Action item =>
Only the lines from the one with "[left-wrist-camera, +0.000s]" through the end of the material, both ends included, should be retyped exactly.

Dataset extract =>
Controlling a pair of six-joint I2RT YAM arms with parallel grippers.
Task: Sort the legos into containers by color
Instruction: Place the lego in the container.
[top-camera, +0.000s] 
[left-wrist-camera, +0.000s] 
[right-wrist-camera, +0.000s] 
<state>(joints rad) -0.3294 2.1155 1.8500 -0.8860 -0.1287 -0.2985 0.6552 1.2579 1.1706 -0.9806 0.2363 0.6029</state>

Reply to the task =>
[left-wrist-camera, +0.000s] 
[right-wrist-camera, +0.000s] 
<state>(joints rad) -0.3294 2.1155 1.8500 -0.8860 -0.1287 -0.2985 0.6552 1.2579 1.1706 -0.9806 0.2363 0.6029</state>

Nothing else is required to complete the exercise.